**Problem statement**: Look for the string "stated" in the data below, and copy each line that holds it.
··· Data block
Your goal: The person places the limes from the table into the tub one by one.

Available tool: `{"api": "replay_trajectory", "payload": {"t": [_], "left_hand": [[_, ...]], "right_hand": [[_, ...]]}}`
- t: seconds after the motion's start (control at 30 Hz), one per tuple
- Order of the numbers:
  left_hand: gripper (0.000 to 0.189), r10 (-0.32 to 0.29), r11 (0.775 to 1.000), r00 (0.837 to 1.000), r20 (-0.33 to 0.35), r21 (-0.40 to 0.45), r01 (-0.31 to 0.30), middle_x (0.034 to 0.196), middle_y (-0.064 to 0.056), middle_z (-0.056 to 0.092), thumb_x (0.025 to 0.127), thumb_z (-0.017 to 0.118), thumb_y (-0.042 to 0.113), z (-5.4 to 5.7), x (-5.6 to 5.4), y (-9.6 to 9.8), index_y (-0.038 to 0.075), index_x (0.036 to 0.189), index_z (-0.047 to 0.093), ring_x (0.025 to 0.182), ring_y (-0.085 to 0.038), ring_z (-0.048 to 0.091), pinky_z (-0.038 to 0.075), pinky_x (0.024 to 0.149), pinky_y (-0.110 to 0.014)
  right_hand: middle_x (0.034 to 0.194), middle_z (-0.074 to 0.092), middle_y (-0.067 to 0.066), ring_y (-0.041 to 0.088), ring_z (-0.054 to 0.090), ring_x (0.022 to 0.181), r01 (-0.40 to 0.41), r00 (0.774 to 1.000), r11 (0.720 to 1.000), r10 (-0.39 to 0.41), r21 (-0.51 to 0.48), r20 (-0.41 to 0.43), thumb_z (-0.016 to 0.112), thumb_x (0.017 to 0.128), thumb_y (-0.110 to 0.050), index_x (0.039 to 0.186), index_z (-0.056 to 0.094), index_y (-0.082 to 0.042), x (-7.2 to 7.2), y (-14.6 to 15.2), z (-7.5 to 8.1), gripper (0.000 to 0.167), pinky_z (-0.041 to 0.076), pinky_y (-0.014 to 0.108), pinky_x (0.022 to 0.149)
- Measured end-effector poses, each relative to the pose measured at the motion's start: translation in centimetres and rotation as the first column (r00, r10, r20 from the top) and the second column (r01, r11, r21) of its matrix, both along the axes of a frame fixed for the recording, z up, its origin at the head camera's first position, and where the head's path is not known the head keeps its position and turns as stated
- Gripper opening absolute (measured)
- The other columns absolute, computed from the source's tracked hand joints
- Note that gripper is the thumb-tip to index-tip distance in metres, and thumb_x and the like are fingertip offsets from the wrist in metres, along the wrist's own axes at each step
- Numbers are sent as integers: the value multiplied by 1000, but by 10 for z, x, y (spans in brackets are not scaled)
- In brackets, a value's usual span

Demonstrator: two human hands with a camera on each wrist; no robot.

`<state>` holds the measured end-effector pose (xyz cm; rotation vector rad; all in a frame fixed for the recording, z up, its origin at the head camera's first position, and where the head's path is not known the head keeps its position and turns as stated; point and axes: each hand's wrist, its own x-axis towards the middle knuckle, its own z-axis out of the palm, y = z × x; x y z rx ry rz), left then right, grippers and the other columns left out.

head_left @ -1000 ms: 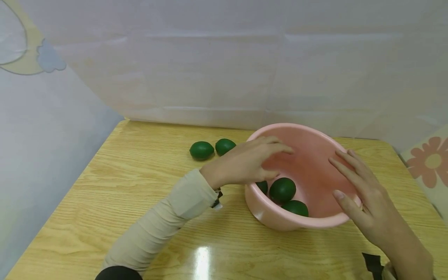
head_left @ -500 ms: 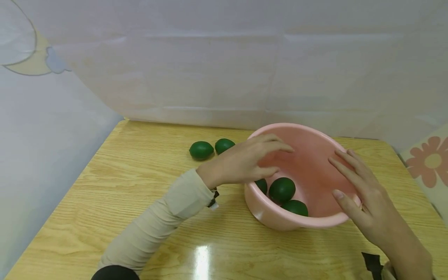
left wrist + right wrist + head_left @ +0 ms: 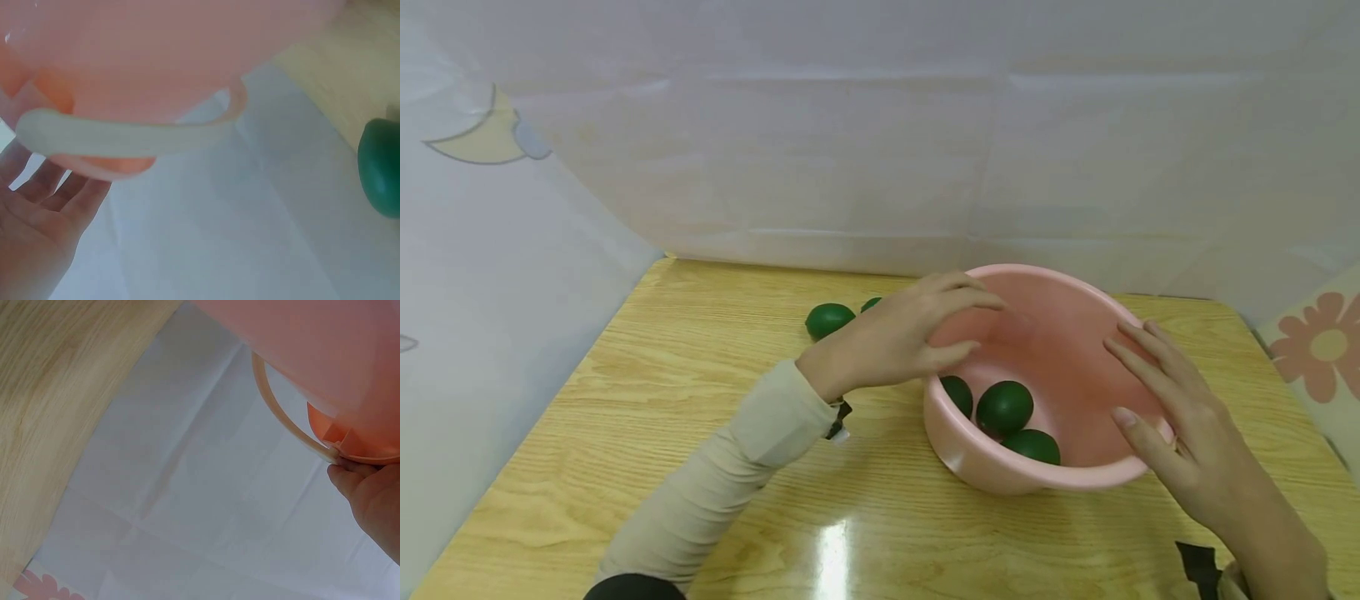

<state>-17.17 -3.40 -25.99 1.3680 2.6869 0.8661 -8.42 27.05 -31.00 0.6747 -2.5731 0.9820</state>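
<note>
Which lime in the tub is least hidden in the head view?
The middle lime; the tub rim partly covers the left lime and front lime.

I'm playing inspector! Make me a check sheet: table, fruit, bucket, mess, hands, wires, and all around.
Surface: wood-look table, bright reflection near the front.
Job's things: pink bucket with three green fruits inside; two more fruits on the table, one mostly hidden by the left hand in the head view.
Clutter: nothing seen.
Hands: left hand at the bucket's left edge, right hand at its right edge; neither holds a fruit.
Cables: nothing seen.
Surroundings: pale sheet behind, flower print at right, moon print at left.
</note>
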Motion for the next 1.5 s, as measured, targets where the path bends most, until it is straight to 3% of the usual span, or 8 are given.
{"api": "replay_trajectory", "payload": {"t": [0.17,0.33,0.37,0.57,0.83,1.2,1.5], "left_hand": [[42,16,1000,1000,-4,10,-16,143,1,52,97,62,20,2,1,-6,17,139,56,135,-14,45,41,112,-29],[43,21,999,1000,-12,34,-21,141,-2,53,96,64,19,2,0,-13,15,138,56,133,-16,47,40,113,-30],[43,25,999,1000,-13,42,-25,141,-3,53,96,65,18,2,-1,-14,14,138,57,133,-16,47,40,113,-30],[43,52,995,999,-13,89,-51,140,-4,55,95,66,17,-1,-5,-25,11,137,58,134,-17,47,38,115,-31],[39,66,987,995,-69,153,-54,134,-6,59,97,64,18,-10,-12,-37,6,134,60,130,-19,51,41,113,-32],[43,97,986,994,-41,143,-90,139,-4,55,96,65,16,-18,-15,-54,10,138,56,134,-18,48,40,114,-36],[46,126,983,991,-52,139,-117,142,-9,53,94,66,12,-30,-18,-66,6,138,55,135,-22,48,42,113,-40]], "right_hand": [[162,32,4,12,12,154,2,1000,1000,-2,1,-1,59,90,-2,148,47,-11,0,0,0,61,8,23,122],[162,32,3,12,12,155,1,1000,1000,-1,-9,10,58,90,-2,149,46,-11,0,0,0,61,7,45,125],[162,31,3,12,12,155,0,1000,1000,0,-9,11,58,90,-2,149,46,-11,0,0,0,60,7,45,125],[162,31,4,12,11,155,-2,1000,1000,2,3,0,57,91,-2,149,46,-9,-1,0,1,59,7,22,122],[162,31,4,12,11,155,-1,1000,1000,1,5,-2,58,91,-2,149,46,-10,0,-1,0,60,7,22,122],[161,32,7,14,12,155,-13,1000,1000,13,14,-24,58,89,0,148,46,-8,0,-2,2,61,9,19,120],[161,33,6,14,13,155,-8,1000,1000,8,9,-22,58,90,-1,148,47,-8,0,-2,2,60,9,19,120]]}}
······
**Response area**:
- Measured end-effector poses, each relative to the pose measured at the motion's start: translation in centimetres and rotation as the first column (r00, r10, r20 from the top) and the second column (r01, r11, r21) of its matrix, both along the axes of a frame fixed for the recording, z up, its origin at the head camera's first position, and where the head's path is not known the head keeps its position and turns as stated
`<state>` holds the measured end-effector pose (xyz cm; rotation vector rad; all in a frame fixed for the recording, z up, its origin at the head camera's first position, and where the head's path is not known the head keeps its position and turns as stated; point and axes: each hand's wrist, its own x-axis towards the middle knuckle, its own z-axis out of the palm, y = z × x; x y z rx ry rz), left then right, grippers and the other columns left out.

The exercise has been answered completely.